Я знал про эту стаю бродячих собак, и видел их не раз: то в стужу они у Вечного огня греются, то у рынка за автовокзалом трутся, а часто и здесь по берегам скитаются. Ну, скитаются — и тьфу на них, хотя ведь тоже кто-то повыкидовал: гадская эта мода на больших собак, а потом кормить и ухаживать неохота. И набралось их с десяток здоровенных разномастных псин, от голода и стужи совсем освирепевших. Как раз в те дни, неделей, может, раньше, мы краем уха слышали о случаях, что на детей они напали, и настолько дико, что ватаге школьников было не отбиться, кого-то даже загрызли насмерть. Аня работала на местном ТВ и сообщила мне, что брошен клич, после чего мужики с ружьями их день-другой гоняли, но убили лишь пару, а остальные семь-восемь так и скрылись, на том всё и улеглось.

Дать по тормозам и драпануть сразу — вот что надо было сделать. Сначала обычным шагом, а дальше что есть мочи. Но я, признаться, сначала так и принял в воображении их за нечто призрачно-непонятное, за смутных сфинксов, за двух сгорбатившихся прямо на белеющей дороге чёрных химер! — и, думая развеять наважденье, подскочил к ним слишком близко. По тормозам-то я дал, но тут же вспомнил, что не дитя я, а мужик, что коли боишься — они это почувствуют и почуют. И — была ни была — рванул вперёд сё тем же быстрым шагом, авось проскочим!

Но где там — эти два загонщика и стража (а может, вожака) так сразу на меня и бросились. Размер недетский, зубищи, злость в глазах звериная. Я правда, как-то отскочил всё ж вбок — хоть из тисков их вырвался.

Они примериваются, морщат морды, клыки ещё те… И из засады повыскакивали все остальные — тоже разъярённые, с горящими глазищами и оскалами!..

Ну, думаю, попался. Какую-нибудь хоть палку или камень. Но где там — кругом лишь наледь голая, мороз и тьма (я без рукавиц или перчаток по своему обычаю), лишь ветер свищет…

В эти мгновенья, мне кажется, у меня промелькнули вспышкой-молнией в сознании, как бы на миг осветив подсознание, давнишние, но не осознанные мысли о том, чего я боюсь больше всего, о так называемой природе страха.

Больше всего, я понял, мы боимся… я боюсь… чего-то, кого-то — антропоморфного — то есть именно кого-то, личность. Как в фильме Линча «Шоссе в никуда» самый страшный момент — секундная смена кадра, неуловимое размазанное движенье, когда этот кто-то, прячущийся в мусорных баках, просто перебегает куда-то. Снежный человек, демон, пришелец-гуманоид, призрак, маньяк-убийца, карлик, полузверь — но тоже осознающий, по сути, твой двойник, мельком отражение в зеркале, кем, задержавшись, вглядевшись и оскалившись, и ты можешь стать. Выражаясь выспренно и книжно, он разум попрал и употребил во зло. А химеры, сфинксы — уже чуть проще, искры Божьей искорёженной в них нет, львы, собаки — зверьё…

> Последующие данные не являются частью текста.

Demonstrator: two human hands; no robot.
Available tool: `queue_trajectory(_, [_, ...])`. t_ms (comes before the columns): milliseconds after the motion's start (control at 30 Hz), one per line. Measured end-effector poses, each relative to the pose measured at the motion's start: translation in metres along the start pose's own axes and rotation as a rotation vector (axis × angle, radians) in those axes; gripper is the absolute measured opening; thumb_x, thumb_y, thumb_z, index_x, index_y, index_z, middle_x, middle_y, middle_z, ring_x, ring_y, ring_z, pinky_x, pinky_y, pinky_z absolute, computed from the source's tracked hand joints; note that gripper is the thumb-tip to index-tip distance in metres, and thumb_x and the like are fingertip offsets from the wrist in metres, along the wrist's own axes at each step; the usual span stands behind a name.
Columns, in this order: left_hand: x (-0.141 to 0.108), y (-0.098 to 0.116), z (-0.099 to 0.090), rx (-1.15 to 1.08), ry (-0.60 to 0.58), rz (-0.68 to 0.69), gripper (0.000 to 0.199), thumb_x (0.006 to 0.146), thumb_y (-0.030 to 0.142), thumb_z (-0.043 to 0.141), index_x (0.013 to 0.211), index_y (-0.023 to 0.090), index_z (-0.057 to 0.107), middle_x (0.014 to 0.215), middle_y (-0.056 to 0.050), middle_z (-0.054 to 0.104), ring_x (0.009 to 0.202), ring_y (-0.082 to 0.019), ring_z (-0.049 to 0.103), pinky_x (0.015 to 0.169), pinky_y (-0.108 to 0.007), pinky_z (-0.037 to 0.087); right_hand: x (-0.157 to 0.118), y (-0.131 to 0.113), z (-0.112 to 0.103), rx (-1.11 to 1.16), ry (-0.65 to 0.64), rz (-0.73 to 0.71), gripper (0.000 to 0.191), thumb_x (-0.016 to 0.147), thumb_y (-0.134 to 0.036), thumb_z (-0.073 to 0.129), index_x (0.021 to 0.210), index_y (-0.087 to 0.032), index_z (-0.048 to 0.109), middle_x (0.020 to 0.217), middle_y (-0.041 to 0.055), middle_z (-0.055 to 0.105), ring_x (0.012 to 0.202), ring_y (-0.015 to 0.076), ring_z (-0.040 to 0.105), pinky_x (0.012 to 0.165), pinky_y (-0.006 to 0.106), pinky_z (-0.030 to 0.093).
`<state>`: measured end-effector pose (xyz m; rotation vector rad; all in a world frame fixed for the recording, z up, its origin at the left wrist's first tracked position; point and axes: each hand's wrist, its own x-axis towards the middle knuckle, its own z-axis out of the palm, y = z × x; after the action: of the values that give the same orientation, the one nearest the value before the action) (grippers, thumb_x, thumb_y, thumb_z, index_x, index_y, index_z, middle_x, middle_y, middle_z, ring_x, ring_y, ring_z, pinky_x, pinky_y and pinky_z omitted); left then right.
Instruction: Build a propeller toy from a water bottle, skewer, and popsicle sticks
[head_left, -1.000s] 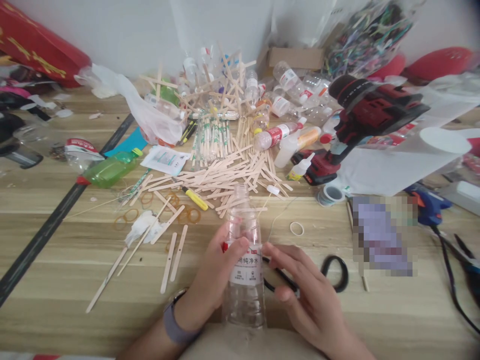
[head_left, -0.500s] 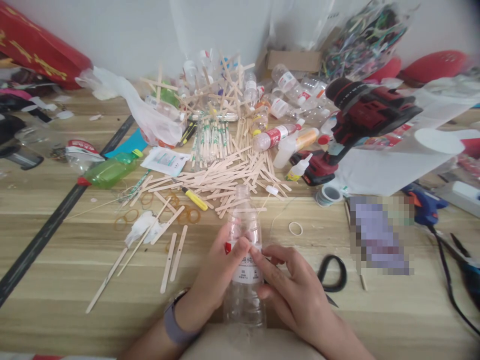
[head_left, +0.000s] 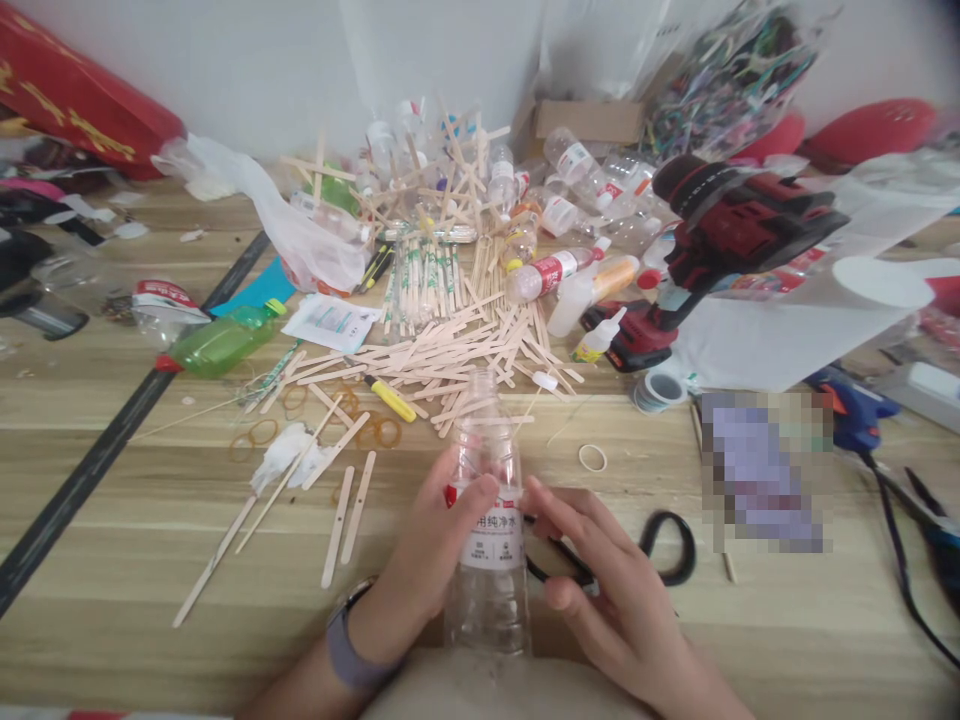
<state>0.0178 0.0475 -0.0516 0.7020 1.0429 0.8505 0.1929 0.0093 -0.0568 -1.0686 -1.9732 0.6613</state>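
A clear empty plastic bottle [head_left: 491, 450] with a white and red label stands uncapped at the near edge of the wooden table [head_left: 135, 540]. My left hand [head_left: 431, 560] wraps its left side, thumb on the label. My right hand [head_left: 607, 590] is at the bottle's right side, fingertips touching the label edge, with black-handled scissors [head_left: 664, 550] lying under its fingers. I cannot tell whether the fingers grip the scissors.
A heap of wooden craft sticks [head_left: 442, 350] and rubber bands [head_left: 375, 430] lies behind the bottle, with more bottles [head_left: 547, 270] beyond. A red drill [head_left: 720, 240] stands at right, a green bottle [head_left: 217, 340] at left, a blue glue gun [head_left: 855, 415] far right.
My right hand slid from the label back to the bottle's right side, over the scissors. The left hand and the bottle stayed put.
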Motion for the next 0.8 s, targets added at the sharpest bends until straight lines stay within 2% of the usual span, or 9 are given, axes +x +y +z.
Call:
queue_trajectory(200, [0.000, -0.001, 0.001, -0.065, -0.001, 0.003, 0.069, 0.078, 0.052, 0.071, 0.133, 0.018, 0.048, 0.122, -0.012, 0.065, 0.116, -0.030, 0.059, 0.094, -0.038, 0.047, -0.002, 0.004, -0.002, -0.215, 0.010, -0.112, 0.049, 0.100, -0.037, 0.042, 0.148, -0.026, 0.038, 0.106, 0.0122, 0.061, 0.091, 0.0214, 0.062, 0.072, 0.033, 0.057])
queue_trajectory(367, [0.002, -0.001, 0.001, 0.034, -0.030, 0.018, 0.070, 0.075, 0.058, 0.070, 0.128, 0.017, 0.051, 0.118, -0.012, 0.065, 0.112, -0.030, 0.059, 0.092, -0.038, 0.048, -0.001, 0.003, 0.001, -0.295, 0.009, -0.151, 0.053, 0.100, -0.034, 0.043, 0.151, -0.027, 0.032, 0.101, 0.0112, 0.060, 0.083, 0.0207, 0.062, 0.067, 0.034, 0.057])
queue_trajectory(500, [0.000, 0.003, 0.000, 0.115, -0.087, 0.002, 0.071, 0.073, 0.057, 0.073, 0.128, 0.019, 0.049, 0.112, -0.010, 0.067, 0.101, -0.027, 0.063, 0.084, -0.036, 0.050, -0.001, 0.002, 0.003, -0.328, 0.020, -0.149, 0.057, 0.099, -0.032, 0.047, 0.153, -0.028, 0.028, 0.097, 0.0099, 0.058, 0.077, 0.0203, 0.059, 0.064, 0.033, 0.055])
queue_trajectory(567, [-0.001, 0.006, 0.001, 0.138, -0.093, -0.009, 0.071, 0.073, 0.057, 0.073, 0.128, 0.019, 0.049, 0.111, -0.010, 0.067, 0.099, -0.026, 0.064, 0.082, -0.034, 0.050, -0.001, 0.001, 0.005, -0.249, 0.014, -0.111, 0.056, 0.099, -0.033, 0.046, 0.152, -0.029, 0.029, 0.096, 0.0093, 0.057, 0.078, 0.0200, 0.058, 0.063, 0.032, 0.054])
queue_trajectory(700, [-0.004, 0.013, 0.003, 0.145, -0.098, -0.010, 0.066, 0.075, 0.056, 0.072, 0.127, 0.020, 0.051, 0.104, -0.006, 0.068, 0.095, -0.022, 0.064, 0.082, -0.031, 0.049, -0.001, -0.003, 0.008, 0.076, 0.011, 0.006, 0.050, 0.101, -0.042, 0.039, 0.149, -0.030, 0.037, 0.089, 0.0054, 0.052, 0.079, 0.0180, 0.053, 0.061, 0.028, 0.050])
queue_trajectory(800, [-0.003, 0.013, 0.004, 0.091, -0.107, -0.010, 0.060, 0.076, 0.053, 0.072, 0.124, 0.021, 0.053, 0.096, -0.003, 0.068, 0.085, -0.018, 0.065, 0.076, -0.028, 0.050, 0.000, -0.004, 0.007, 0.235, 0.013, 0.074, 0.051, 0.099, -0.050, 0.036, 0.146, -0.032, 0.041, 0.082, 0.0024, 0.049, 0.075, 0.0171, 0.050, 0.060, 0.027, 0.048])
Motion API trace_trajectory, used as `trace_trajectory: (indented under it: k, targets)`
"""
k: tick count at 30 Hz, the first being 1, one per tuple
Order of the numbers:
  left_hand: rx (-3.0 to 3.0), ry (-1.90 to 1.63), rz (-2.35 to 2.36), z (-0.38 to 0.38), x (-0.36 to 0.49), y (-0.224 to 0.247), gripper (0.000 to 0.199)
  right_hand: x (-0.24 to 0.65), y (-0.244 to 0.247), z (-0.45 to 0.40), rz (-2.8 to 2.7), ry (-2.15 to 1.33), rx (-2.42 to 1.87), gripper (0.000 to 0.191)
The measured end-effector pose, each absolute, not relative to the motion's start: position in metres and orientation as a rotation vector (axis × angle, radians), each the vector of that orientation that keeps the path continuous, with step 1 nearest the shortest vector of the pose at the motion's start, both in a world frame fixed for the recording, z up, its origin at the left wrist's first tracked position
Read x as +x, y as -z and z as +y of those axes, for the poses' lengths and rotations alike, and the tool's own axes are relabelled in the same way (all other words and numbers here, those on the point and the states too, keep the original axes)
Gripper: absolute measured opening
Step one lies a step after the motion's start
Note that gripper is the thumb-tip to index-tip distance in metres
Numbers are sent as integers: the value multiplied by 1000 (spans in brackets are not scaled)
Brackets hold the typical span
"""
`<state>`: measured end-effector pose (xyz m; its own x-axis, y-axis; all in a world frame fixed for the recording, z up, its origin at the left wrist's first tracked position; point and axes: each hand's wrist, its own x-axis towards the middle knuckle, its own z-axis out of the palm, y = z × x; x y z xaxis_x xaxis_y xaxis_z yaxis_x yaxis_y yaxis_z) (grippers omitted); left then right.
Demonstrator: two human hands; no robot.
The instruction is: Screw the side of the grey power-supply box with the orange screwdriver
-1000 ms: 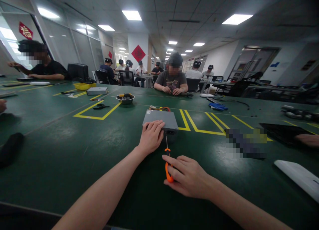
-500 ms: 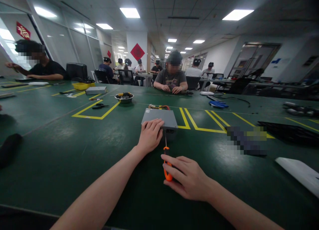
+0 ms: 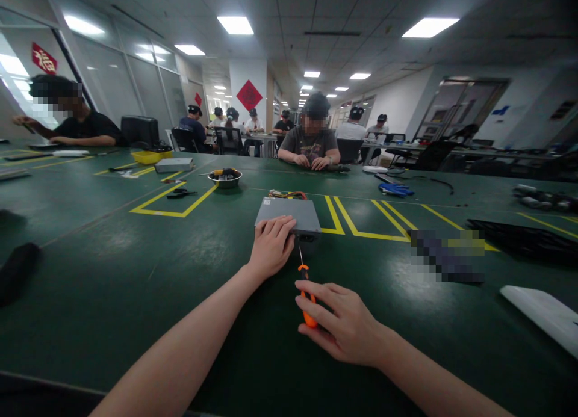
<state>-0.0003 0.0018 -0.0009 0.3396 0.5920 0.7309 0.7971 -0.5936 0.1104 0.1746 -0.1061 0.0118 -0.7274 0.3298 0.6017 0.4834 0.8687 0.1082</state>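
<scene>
The left hand and the right hand were held apart. The left hand was laid flat across the near edge of a grey metal box, which sat on the green counter. An orange-handled screwdriver was gripped in the right hand, its shaft directed at the box's near face; contact at the tip could not be confirmed. Beyond the box, a bundle of coloured wires was noted. Left of the box, a steel bowl and black pliers were recorded. A seated co-worker was observed far beyond the box.
</scene>
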Motion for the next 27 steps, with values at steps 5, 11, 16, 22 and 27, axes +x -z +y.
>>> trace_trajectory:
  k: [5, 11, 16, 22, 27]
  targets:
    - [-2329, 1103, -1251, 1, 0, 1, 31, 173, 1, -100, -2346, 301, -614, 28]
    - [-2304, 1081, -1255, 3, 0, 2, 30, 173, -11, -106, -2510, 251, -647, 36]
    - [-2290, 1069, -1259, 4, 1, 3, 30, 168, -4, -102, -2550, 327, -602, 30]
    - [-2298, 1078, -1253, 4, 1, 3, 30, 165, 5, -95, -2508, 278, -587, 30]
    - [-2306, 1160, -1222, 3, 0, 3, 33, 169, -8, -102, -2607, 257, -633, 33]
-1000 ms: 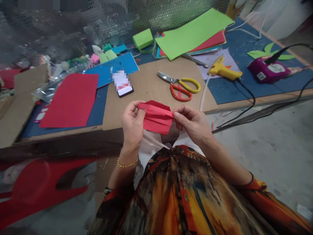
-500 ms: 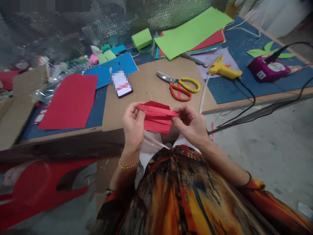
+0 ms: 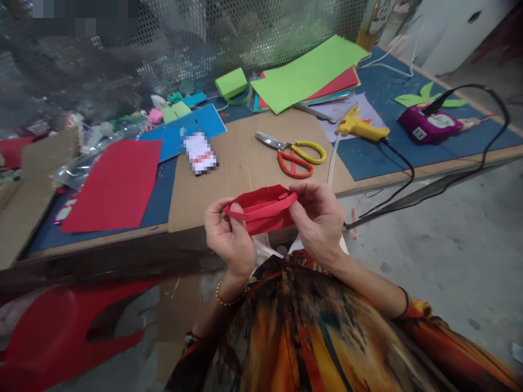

Понятно, что если эти сейчас начнут рвать, то и остальные кинутся. Волки, если в клетке, куда тщедушнее и жалкие такие… В детстве меня покусала собака, и неплохо. Виноват был сам — хотел в перетяжку каната сыграть: тыкал прутом, травил, чтоб за зубы вытянуть её из будки. С тех пор чураюсь их, всегда мне неприятно — чего Анютинка, слегка подтрунивая, не понимает: она их подзывает, треплет, разговаривает с ними, угощает, отсылает прочь…

Но есть же хоть на волос превосходство человека?!. Я стал кричать «Пошёл!» и из кармана хоть телефончик вытащил — он маленький — им замахиваясь.

Адреналин и мне ударил в голову. Минут через пять, выкрикивая, как мог, брутальней, замахиваясь, будто бы в руках дубина, поворачиваясь к ним лицом, глядя в глаза с такой же дичью, но пятясь, я кое-как «отбился», чуть отдалившись. Спокойно, но уж на ватных, дрожащих ногах отошёл, с поднятой, как факел рукой… — всего, наверное, метров пять, перевёл дух и — запустил бегом.

Потом, за неимением лучшего, я стал ходить на прогулку-пробежку с молоточком за подкладкой куртки. Он небольшой — но всё же…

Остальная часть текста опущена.